Give the number of lines in the listing below that include the word "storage", with nothing more.

Information provided ::
↓↓↓

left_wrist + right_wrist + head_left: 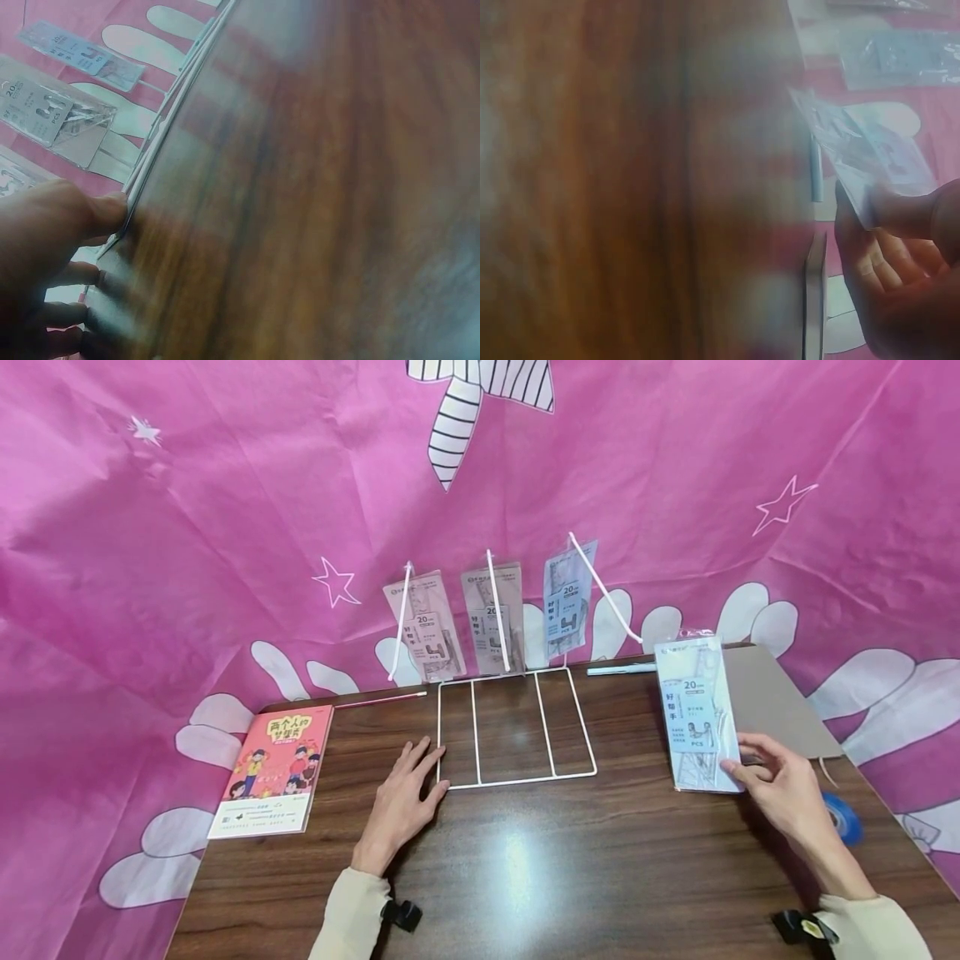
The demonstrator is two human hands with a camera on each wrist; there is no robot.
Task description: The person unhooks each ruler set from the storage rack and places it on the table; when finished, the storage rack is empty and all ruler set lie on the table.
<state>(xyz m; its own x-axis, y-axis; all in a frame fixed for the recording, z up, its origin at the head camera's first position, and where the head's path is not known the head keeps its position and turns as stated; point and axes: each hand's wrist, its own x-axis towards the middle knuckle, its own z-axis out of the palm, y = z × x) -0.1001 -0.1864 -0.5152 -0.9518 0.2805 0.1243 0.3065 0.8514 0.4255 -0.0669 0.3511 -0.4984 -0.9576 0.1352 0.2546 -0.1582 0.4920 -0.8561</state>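
Note:
A white wire display rack (517,781) stands on the table, its three long prongs jutting forward. On it hang a left packet (442,652), a middle packet (480,618) and a right packet (564,610), all flat, clear-wrapped and labelled "20" and "4 PCS". My left hand (405,797) rests at the left side of the rack's base with fingers spread, the thumb (109,214) on the wire near its front corner. With thumb and fingers, my right hand (780,781) pinches the lower right edge of a similar packet (693,710), held upright to the right of the rack.
A pink illustrated book (277,768) lies at the left. Behind the held packet is a flat grey-brown board or folder (787,710). Blue tape (843,818) sits beside my right wrist. Along the back edge lie a pale stick (621,669) and a thin reddish stick (382,699), before a pink cloth backdrop (225,527).

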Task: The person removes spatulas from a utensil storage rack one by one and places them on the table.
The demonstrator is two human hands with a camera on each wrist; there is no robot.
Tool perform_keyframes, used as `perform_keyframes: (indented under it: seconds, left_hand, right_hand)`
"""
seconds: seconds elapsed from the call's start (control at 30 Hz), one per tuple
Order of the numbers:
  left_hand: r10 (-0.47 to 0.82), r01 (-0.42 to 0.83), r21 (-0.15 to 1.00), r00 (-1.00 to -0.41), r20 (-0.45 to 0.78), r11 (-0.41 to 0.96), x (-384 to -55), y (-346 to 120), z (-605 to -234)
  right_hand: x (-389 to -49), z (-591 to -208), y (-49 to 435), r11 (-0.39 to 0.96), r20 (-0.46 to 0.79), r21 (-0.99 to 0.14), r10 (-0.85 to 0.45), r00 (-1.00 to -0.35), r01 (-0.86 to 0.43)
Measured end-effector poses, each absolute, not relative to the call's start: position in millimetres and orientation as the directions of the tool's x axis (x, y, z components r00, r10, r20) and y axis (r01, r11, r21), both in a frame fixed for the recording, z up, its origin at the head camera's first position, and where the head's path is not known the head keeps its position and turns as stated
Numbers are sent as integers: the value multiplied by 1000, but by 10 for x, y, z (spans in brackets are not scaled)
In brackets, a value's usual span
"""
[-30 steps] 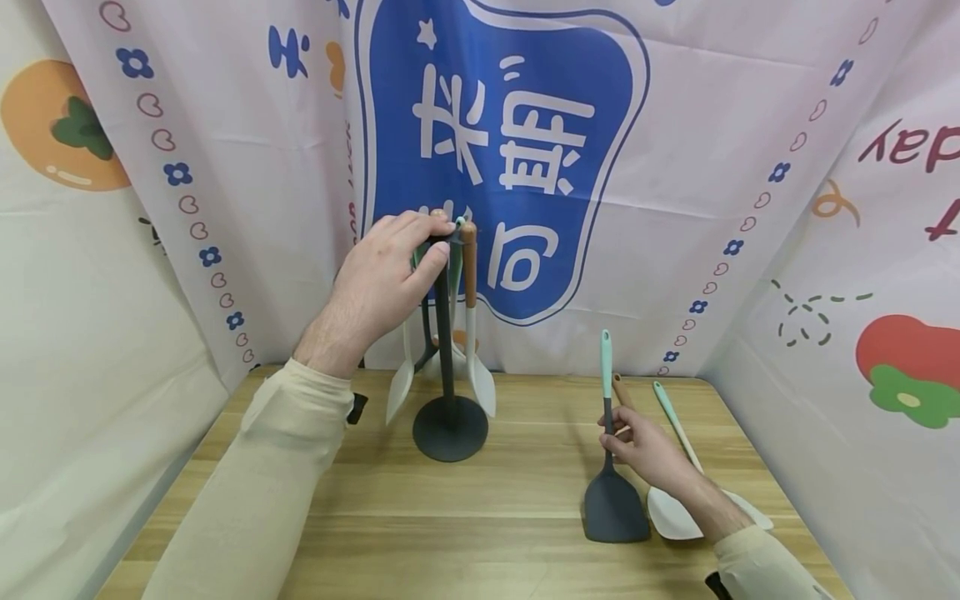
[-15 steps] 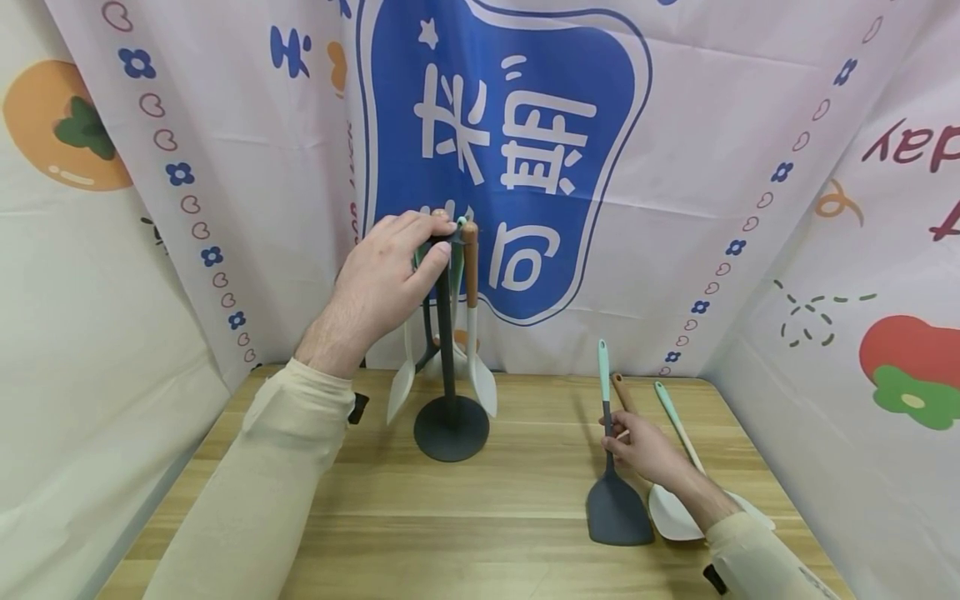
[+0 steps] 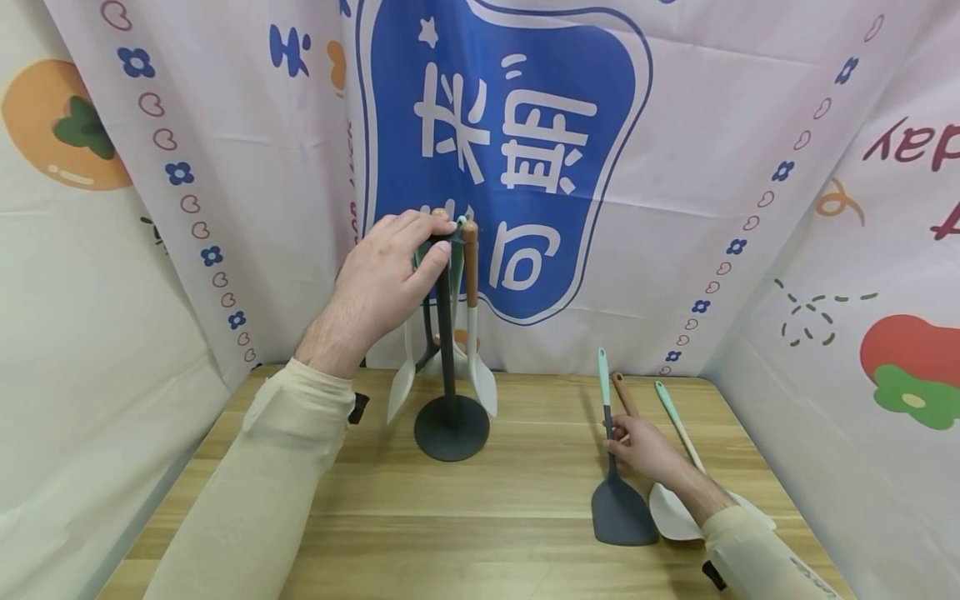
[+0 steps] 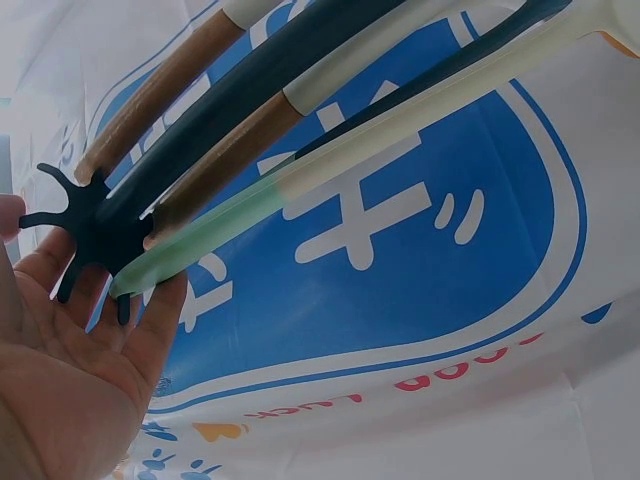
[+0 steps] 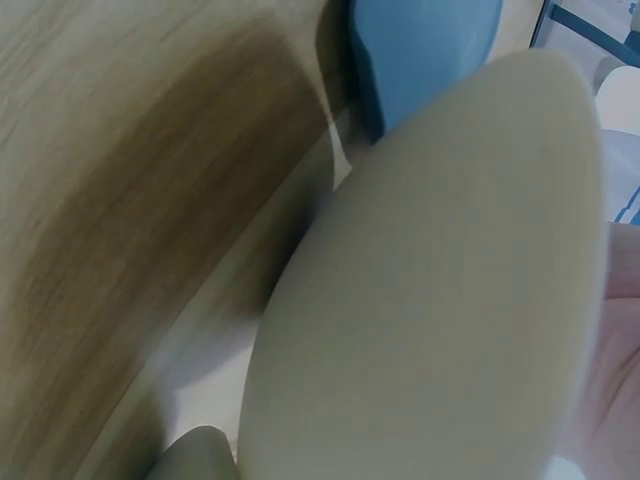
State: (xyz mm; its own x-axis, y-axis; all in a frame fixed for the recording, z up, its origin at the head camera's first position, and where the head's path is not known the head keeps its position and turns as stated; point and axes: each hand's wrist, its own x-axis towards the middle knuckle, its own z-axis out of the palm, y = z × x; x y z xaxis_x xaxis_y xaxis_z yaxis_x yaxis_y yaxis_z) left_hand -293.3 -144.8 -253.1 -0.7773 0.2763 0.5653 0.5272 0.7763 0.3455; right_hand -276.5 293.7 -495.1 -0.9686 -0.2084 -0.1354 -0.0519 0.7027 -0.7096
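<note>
My left hand point(image 3: 386, 262) holds the top of a black utensil stand point(image 3: 450, 429), thumb on one side and fingers on the other. Up close in the left wrist view, my fingers point(image 4: 155, 325) touch its dark hooked hub point(image 4: 95, 230). Several utensils hang there, among them a white turner point(image 3: 483, 385) with a wooden handle. At the right, my right hand point(image 3: 645, 454) pinches the dark shaft of a grey turner point(image 3: 622, 512) with a mint handle end. Its broad blade is low over the table, pointing toward me.
Beside the grey turner, a wooden handle point(image 3: 625, 393) and a mint handle point(image 3: 673, 417) belong to white-headed utensils on the wooden table point(image 3: 420, 542). A pale utensil head point(image 5: 430, 300) fills much of the right wrist view. Printed cloth point(image 3: 675, 100) encloses the back and sides.
My right hand has lowered the grey turner slightly; its handle end has dropped and its blade has shifted a little to the right. The left hand keeps its place on the stand.
</note>
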Motion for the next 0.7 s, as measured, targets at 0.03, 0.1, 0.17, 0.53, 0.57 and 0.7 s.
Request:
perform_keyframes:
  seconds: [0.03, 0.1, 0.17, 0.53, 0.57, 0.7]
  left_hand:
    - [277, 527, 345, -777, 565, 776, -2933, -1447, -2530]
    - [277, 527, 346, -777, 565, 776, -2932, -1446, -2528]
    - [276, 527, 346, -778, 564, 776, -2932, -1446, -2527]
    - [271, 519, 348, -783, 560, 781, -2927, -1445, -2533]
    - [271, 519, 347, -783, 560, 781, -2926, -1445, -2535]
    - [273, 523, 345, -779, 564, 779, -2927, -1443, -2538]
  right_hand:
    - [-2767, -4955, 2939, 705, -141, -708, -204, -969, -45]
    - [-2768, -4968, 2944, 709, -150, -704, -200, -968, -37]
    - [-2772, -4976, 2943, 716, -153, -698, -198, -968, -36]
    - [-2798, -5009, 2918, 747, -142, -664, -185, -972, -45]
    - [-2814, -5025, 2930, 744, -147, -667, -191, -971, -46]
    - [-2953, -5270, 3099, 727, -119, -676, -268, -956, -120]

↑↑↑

Solution for this problem :: 2